A variety of solutions made achieving that balance a reality. “The entire cedar ceiling is micro-perforated to cut down on the amount of reflected sound, and gaps were left in the grout of the stone walls to allow sound to pass through to a sound absorbing wall placed behind,” says Martin.
“The window wall was a huge challenge, as well,” adds Cooley. “It started out flat, which is always difficult to diffuse and avoid sound reflections, so we stepped the wall to variegate the geometry and created a surface that would diffuse and absorb sound.”

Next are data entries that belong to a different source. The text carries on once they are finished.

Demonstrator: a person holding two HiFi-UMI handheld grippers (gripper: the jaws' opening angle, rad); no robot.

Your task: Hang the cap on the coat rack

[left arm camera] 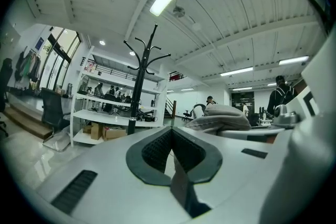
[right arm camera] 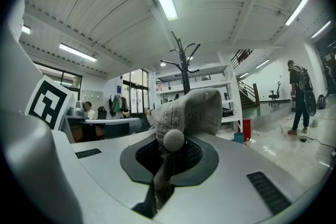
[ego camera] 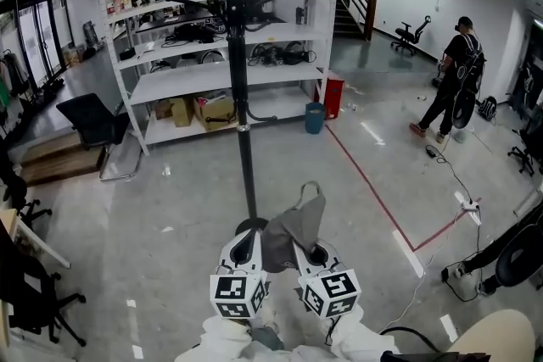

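Above a grey workshop floor (ego camera: 170, 199), facing a tall black metal coat rack (ego camera: 238, 80), a grey fabric cap (ego camera: 294, 229), likely light and floppy, is pinched near its crown button between the right gripper's (ego camera: 317, 253) fingers, the left gripper's (ego camera: 246, 247) fingers being shut empty beside it.

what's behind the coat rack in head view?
A white shelving unit with cardboard boxes low down; the coat rack pole covers a strip of its middle.
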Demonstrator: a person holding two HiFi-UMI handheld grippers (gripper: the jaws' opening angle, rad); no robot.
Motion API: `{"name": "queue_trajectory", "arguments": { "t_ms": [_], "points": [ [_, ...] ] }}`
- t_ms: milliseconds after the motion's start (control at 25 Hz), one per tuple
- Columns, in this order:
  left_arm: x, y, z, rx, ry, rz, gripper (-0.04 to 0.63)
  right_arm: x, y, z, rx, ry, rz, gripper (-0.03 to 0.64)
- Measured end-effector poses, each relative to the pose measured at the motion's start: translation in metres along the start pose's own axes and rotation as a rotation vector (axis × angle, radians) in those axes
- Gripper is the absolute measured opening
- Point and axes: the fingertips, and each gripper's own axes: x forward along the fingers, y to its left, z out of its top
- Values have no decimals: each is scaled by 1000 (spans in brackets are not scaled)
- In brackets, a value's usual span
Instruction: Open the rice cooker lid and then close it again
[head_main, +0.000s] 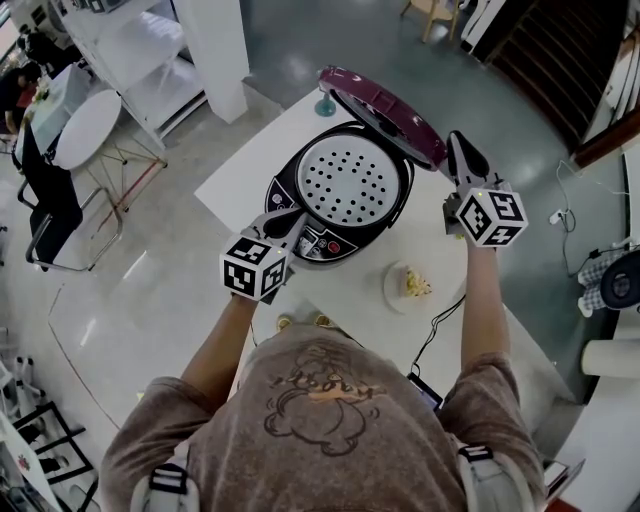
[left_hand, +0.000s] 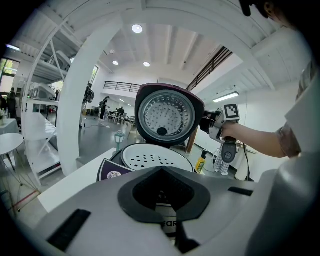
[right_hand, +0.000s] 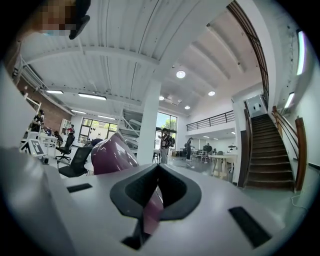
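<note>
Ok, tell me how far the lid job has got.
Opening looks done: the lid stands raised behind the rice cooker, with its perforated tray exposed. In hand: the right gripper, fingers shut, is at the lid's right edge; the left gripper, also shut, sits at the cooker's front. Left to do: closing the lid.

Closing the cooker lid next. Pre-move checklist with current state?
1. Lid raised, fully open: ok.
2. Right gripper at the lid's right edge, jaws shut: ok.
3. Right gripper firmly touching the lid: cannot tell.
4. Perforated tray sits flat in the cooker, nothing sticking up: ok.
5. Left gripper, jaws shut, at the front panel, clear of the lid's path: cannot tell.
6. Plate stands apart from the cooker: ok.
</note>
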Motion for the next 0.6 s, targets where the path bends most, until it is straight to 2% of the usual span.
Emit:
{"name": "queue_trajectory", "arguments": {
  "t_ms": [280,600],
  "points": [
    [-1,-1,1,2,0,2,20,9,-27,1,31,-10,-57,3],
    [0,-1,0,1,-2,2,20,16,-46,-9,14,14,-100,3]
  ]
}}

UUFCO's sanctuary seating is just as unique and timeless as the building itself. The Howe 40/4 chair, designed by David Rowland, is functional art— 40 chairs stack neatly to a height of four feet, befitting the model name 40/4.
The oversized doors also play an integral role in the acoustics of the sanctuary space. “In a typical sanctuary, the back wall is a problem because it’s flat and reflects sound. To top it off, we had this feature that was necessary and opened up to an area we wanted to sound separate,” says Cooley.